*EXERCISE DIRECTIONS*:
A complete answer lists every line of the material where the string "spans" occurs.

*DATASET EXTRACT*:

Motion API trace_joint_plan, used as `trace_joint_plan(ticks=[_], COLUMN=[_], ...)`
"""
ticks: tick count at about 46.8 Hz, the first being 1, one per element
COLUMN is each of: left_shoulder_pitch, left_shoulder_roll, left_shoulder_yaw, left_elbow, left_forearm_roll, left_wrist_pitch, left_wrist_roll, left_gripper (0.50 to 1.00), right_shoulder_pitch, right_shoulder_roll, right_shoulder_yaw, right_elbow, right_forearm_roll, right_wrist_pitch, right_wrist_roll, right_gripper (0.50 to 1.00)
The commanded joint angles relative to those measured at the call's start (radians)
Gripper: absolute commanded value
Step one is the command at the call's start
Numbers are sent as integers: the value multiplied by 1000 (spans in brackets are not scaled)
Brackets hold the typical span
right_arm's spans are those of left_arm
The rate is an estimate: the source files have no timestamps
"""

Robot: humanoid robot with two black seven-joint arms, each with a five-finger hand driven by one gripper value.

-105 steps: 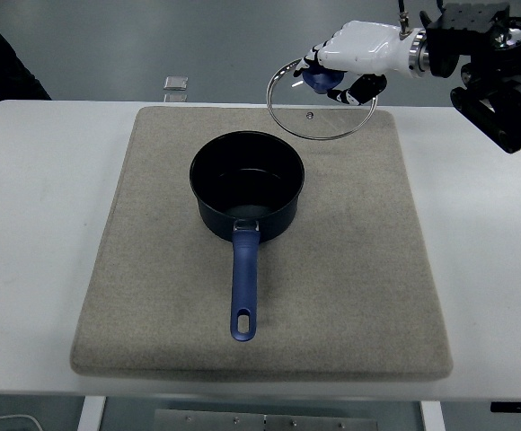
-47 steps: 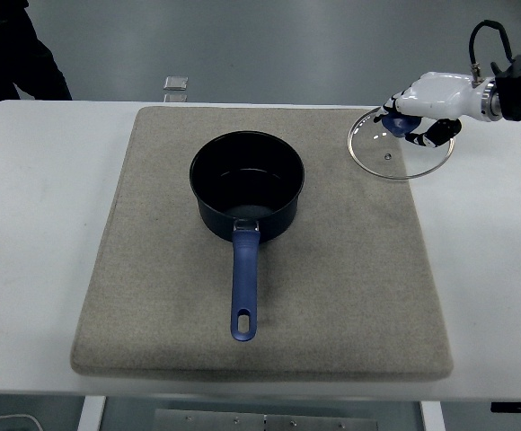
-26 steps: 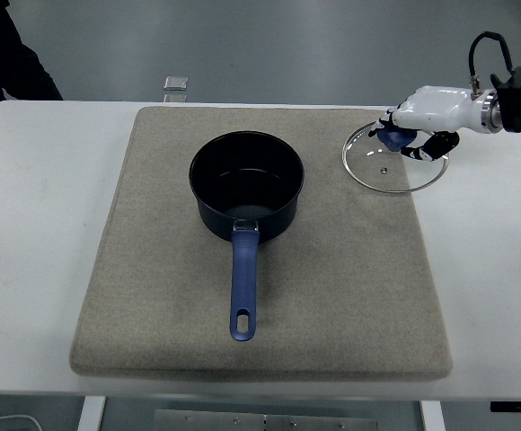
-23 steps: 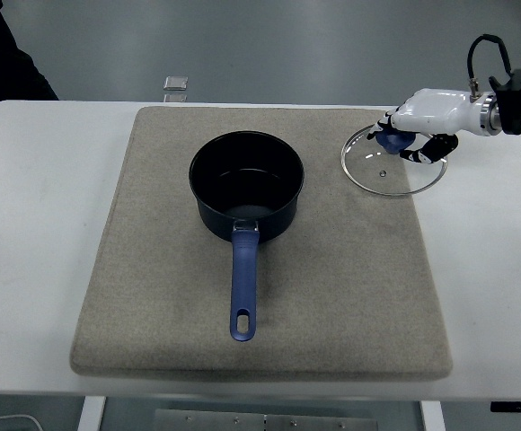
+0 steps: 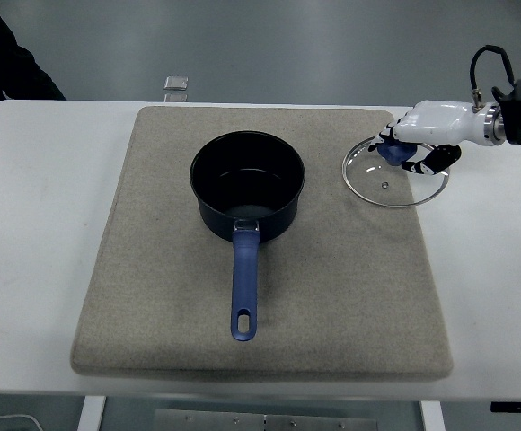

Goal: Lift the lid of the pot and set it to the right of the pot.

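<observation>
Pot point(image 5: 247, 184): dark blue, open, standing upright on the grey mat, a little above the frame's centre; the inside is dark and looks empty.
Pot handle point(image 5: 243, 285): blue, pointing straight down the frame toward the near edge, with a hanging hole at its end.
Pot lid point(image 5: 395, 175): clear glass with a metal rim and a blue knob point(image 5: 392, 151), at the right of the frame and well apart from the pot; it sits across the mat's upper right edge, partly over the mat and partly over the bare worktop. Whether it rests flat or is just clear of the surface cannot be told.
Right hand point(image 5: 422, 136): white shell on a black arm, entering from the upper right edge of the frame; it is over the far side of the lid.
Fingers point(image 5: 436, 157): curled around the lid's blue knob, holding it.
Mat point(image 5: 332, 287): grey, square, fabric-like, covering most of the middle of the worktop.
Worktop point(image 5: 36, 233): white, bare on both sides of the mat.
Small square object point(image 5: 176, 83): pale, on the floor beyond the worktop's far edge, upper left of centre.
Person point(image 5: 9, 63): dark clothing only, at the frame's upper left corner.
</observation>
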Motion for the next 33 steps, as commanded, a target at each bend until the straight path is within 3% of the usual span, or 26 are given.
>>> trace_joint_plan(ticks=[1, 33], left_shoulder_pitch=[0, 0], left_shoulder_roll=[0, 0], left_shoulder_yaw=[0, 0], left_elbow=[0, 0], left_forearm_roll=[0, 0], left_wrist_pitch=[0, 0], left_wrist_roll=[0, 0], left_gripper=[1000, 1000], right_shoulder_pitch=[-5, -57], right_shoulder_roll=[-1, 0], right_shoulder_yaw=[2, 2], right_elbow=[3, 17], right_forearm_roll=[3, 5], right_wrist_pitch=[-11, -71], right_wrist_roll=[0, 0], right_gripper=[500, 500])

*SOLUTION TO THE EXERCISE*:
Numbers are sent as integers: the value multiplied by 1000 (spans in brackets are not scaled)
right_arm's spans are those of left_arm

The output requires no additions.